- _What to work on_
The answer should hold only the lines from the one containing "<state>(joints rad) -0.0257" through the one containing "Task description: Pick" in the entries below, copied exactly, without pictures.

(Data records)

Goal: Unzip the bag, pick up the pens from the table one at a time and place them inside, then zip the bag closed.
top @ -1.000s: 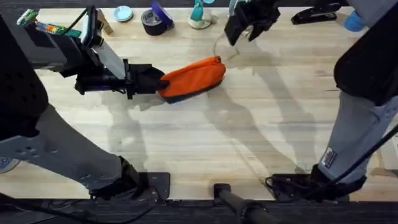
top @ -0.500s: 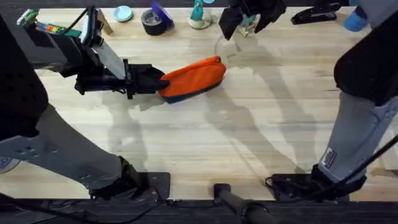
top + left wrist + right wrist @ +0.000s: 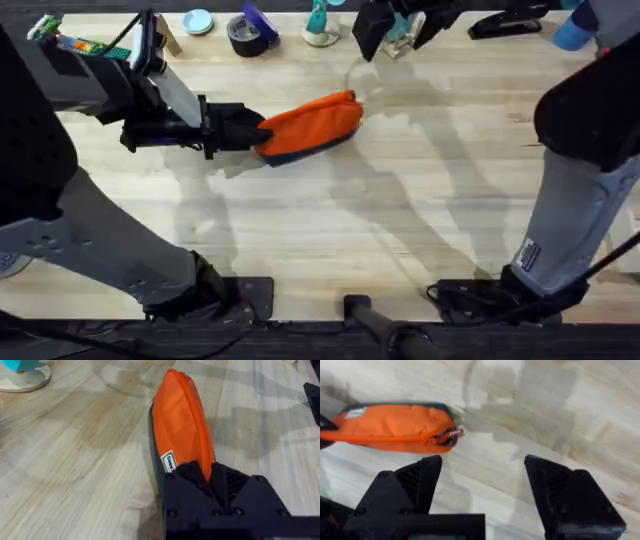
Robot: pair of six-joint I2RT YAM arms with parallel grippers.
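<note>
One bag (image 3: 310, 125) is present: an oblong orange fabric pouch with a dark underside, lying on its side on the worktop (image 3: 330, 230), left of centre toward the far half. A zipper line runs along its upper edge, and the left wrist view shows a small white label (image 3: 170, 461) on the orange side near the gripped end. The right wrist view shows a small red zipper pull (image 3: 451, 434) at the pouch's free end; the zipper appears closed along the visible length.

One left hand (image 3: 243, 130) is clamped on the bag's left end, with orange fabric pinched between its black fingers (image 3: 192, 482) in the left wrist view.

One right hand (image 3: 395, 25) is raised near the far edge of the worktop, beyond and to the right of the bag and not touching it. Its two black fingers (image 3: 405, 492) stand well apart, holding nothing.

Along the far edge stand one roll of dark tape (image 3: 248, 32), one small round blue item (image 3: 198, 21) and one black stapler (image 3: 510, 22).
</note>
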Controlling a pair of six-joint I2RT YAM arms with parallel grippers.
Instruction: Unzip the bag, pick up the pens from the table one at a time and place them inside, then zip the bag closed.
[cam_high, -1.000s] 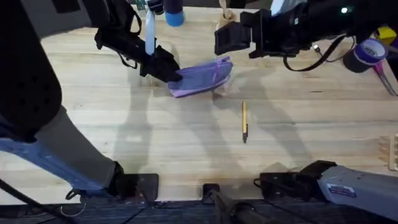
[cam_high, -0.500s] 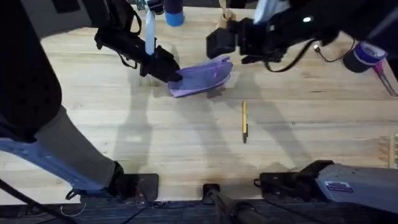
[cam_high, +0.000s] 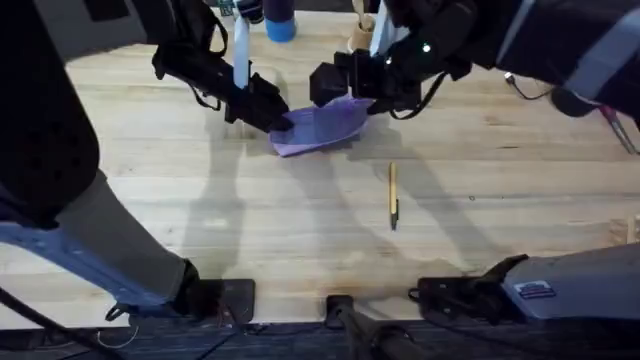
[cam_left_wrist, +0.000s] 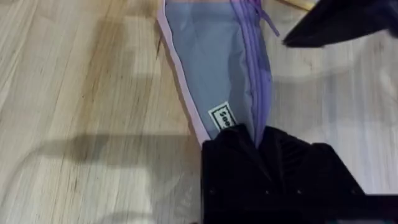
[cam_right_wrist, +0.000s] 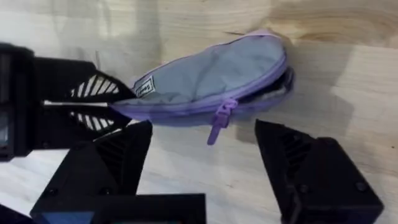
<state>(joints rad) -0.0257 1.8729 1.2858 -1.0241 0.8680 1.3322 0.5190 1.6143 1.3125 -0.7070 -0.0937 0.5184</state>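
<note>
Bag (cam_high: 322, 126) far-centre on table (cam_high: 300, 230); pen (cam_high: 393, 196) nearer, right.

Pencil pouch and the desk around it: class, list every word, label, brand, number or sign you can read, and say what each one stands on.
Small white tag on the bag, near the end held by the left gripper: dark print, too blurred to read.
Same tag in the right wrist view: too small to read.
The pen and the table: no readable text.
</note>
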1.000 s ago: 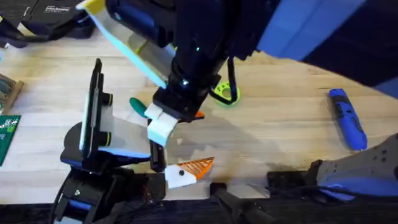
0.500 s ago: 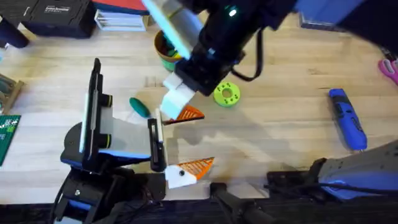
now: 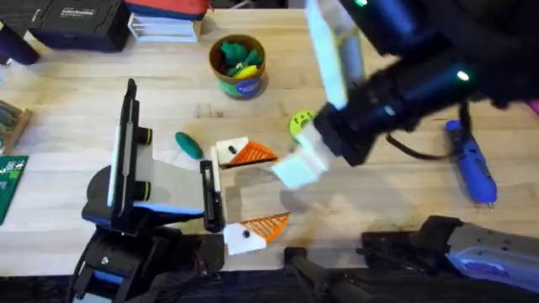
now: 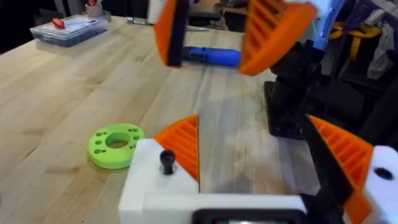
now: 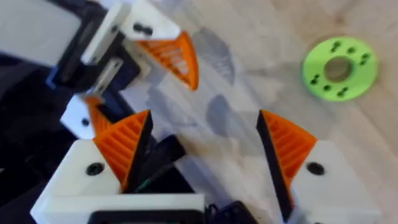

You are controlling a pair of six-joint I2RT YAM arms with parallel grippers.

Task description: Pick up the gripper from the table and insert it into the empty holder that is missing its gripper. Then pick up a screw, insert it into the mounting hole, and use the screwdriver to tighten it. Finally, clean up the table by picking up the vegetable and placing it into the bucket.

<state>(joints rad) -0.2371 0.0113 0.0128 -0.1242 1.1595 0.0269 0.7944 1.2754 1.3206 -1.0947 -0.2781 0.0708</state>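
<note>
Near the desk's middle, the right gripper [image 3: 301, 162], spread and empty, should take the screwdriver [image 3: 470, 160] by the right edge mid-barrel, tip toward the holder [image 3: 229, 151]

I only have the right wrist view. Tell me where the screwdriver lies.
Observer: The screwdriver lies flat on the table, far out on the right side, with nothing gripping it.
Operator: Now place the vegetable.
Observer: The vegetable lies on the wood on the left half, not in the bucket.
Operator: Report the bucket.
Observer: It stands upright near the far edge, with green and yellow things inside.
</note>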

- _Written response_
<state>(joints rad) -0.0257 1.8729 1.2858 -1.0241 0.8680 1.3322 0.5190 1.6143 1.3125 -0.7070 -0.0937 0.5184</state>
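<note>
Bag (cam_high: 322, 126) far-centre on table (cam_high: 300, 230); pen (cam_high: 393, 196) nearer, right.

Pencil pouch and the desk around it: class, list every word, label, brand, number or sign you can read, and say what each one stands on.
Small white tag on the bag, near the end held by the left gripper: dark print, too blurred to read.
Same tag in the right wrist view: too small to read.
The pen and the table: no readable text.
</note>
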1.000 s ago: 
0.500 s ago: 
now: 
now: 
now: 

You are controlling a pair of six-joint I2RT YAM arms with parallel grippers.

Task description: Pick up the gripper from the table and insert it into the empty holder that is missing its gripper. Then pick up a screw, insert it into the mounting hole, and use the screwdriver to tighten it. Finally, clean up the table by picking up the vegetable and placing it into the bucket.

The response is now done.